◆ **WORK ORDER**
Give the count of lines in the entries below that contain the string "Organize", and only that count.
━━━━━━━━━━━━━━━━━━━━━━━━━━━━━━
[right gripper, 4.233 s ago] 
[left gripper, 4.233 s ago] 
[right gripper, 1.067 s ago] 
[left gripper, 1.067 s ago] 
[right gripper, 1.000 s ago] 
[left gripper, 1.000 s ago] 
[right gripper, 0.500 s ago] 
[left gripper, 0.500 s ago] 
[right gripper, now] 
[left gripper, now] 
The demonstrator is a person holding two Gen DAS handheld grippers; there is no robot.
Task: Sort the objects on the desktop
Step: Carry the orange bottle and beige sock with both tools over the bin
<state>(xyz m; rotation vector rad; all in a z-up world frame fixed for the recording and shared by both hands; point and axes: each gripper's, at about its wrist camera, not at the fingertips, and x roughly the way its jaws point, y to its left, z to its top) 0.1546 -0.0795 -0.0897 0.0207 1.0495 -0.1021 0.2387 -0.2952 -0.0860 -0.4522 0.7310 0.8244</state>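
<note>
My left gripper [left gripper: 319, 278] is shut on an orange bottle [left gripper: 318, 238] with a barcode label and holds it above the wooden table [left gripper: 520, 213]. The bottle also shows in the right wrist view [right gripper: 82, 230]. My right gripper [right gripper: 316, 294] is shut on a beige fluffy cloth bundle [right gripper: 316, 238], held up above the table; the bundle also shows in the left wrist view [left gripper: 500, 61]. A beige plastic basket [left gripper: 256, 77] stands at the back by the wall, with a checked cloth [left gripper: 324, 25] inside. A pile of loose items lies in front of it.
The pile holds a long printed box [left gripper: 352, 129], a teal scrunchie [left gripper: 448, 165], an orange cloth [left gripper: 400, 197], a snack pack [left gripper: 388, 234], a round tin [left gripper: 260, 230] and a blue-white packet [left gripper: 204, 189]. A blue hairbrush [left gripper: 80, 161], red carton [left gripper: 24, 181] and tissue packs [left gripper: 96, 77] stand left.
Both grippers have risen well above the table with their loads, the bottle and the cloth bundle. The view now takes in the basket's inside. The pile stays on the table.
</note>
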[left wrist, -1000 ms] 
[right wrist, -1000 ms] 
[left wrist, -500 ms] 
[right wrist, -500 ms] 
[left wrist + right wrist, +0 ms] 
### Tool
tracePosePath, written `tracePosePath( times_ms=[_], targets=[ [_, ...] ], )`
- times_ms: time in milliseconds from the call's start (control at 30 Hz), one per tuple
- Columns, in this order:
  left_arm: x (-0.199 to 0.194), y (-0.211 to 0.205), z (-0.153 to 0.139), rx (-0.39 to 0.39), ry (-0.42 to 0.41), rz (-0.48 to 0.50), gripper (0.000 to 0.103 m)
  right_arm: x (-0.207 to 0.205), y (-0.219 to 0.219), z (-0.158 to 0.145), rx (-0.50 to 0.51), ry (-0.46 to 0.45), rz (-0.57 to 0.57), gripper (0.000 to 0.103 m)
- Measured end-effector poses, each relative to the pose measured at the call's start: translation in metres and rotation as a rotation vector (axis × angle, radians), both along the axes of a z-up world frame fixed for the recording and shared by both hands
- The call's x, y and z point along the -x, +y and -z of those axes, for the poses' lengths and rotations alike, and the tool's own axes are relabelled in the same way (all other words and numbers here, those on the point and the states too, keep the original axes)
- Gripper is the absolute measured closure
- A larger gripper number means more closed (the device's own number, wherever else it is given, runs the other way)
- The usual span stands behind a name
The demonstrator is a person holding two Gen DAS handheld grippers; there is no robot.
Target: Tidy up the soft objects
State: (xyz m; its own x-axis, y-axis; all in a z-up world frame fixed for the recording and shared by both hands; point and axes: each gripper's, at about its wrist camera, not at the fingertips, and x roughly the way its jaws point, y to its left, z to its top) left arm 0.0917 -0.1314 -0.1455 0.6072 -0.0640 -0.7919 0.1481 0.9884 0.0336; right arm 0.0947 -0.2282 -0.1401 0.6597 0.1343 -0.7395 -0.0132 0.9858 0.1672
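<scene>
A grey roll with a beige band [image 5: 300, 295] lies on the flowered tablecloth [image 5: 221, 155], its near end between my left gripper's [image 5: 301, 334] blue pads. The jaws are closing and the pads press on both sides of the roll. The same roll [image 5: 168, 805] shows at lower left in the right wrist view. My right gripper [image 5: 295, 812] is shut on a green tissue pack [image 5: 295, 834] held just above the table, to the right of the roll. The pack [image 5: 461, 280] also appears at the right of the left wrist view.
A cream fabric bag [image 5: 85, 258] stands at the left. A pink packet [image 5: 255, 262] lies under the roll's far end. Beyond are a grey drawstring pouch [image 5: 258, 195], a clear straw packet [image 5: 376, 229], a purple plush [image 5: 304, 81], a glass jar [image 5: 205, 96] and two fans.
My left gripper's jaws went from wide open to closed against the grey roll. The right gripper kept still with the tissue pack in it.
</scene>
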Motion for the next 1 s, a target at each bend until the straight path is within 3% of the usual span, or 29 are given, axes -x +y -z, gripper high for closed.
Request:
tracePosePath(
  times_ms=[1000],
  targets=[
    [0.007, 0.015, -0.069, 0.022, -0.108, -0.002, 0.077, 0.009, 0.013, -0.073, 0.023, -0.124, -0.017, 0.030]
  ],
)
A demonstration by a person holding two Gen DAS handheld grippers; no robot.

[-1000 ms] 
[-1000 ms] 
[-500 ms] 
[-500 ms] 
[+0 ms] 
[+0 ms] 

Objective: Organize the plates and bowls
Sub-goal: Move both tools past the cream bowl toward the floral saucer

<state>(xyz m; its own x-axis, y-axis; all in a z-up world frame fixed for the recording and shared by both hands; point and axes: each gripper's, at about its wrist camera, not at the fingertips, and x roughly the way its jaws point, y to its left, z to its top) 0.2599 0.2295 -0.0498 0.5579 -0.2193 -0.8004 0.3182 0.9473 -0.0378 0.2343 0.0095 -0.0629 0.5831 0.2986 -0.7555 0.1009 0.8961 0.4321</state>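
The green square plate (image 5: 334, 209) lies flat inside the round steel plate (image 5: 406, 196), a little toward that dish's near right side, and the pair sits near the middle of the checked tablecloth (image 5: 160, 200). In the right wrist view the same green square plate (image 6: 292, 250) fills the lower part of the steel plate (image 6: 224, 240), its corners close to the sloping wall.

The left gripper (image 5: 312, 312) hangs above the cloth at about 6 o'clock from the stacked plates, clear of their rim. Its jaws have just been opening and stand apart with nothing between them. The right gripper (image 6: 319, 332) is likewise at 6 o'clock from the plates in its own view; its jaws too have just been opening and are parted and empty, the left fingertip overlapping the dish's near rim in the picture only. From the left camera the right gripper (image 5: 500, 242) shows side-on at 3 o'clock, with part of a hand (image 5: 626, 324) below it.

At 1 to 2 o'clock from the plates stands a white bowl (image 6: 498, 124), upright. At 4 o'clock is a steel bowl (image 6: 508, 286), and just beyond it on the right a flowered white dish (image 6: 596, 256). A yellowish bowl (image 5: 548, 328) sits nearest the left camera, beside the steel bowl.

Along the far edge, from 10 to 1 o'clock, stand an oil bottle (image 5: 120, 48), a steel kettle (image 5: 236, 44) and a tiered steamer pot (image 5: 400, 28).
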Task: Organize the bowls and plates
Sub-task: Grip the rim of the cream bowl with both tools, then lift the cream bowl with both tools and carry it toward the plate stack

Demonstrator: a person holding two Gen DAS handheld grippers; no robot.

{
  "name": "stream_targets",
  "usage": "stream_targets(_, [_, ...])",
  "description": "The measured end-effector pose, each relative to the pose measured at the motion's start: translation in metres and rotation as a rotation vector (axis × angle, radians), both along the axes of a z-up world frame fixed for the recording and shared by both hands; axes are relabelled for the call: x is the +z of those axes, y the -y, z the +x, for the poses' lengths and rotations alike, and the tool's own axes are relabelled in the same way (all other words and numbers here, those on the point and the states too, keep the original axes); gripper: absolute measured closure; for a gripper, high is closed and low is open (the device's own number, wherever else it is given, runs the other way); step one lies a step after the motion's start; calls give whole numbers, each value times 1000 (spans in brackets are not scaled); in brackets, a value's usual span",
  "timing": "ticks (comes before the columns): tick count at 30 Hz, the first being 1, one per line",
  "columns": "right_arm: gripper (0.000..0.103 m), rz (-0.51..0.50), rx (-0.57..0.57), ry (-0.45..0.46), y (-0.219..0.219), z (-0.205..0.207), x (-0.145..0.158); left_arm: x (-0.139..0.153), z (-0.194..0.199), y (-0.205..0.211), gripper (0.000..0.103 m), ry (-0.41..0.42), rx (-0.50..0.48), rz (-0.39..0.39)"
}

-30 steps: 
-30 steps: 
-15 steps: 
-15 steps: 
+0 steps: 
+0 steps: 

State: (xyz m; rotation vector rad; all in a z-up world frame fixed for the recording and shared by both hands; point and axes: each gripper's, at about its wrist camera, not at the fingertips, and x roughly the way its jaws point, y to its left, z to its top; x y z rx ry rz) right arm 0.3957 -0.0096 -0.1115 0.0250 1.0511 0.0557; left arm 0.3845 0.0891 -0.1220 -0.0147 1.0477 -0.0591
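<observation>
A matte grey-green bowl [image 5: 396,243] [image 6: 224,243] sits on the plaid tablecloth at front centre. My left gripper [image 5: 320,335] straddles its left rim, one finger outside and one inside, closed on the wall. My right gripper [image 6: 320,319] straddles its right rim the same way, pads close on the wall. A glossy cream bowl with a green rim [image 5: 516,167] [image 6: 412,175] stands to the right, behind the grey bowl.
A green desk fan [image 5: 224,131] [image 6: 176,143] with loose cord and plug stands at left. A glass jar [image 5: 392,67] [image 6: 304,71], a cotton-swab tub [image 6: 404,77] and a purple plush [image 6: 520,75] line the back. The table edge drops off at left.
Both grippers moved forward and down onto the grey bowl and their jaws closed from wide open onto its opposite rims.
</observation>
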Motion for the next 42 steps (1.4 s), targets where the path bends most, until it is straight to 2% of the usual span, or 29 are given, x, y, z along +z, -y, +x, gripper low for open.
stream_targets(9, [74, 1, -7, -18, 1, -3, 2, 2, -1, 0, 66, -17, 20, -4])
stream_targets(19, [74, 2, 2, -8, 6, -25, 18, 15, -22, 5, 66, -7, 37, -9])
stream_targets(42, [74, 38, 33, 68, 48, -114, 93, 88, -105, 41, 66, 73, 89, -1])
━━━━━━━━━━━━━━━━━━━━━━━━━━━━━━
◆ **ANSWER SPACE**
2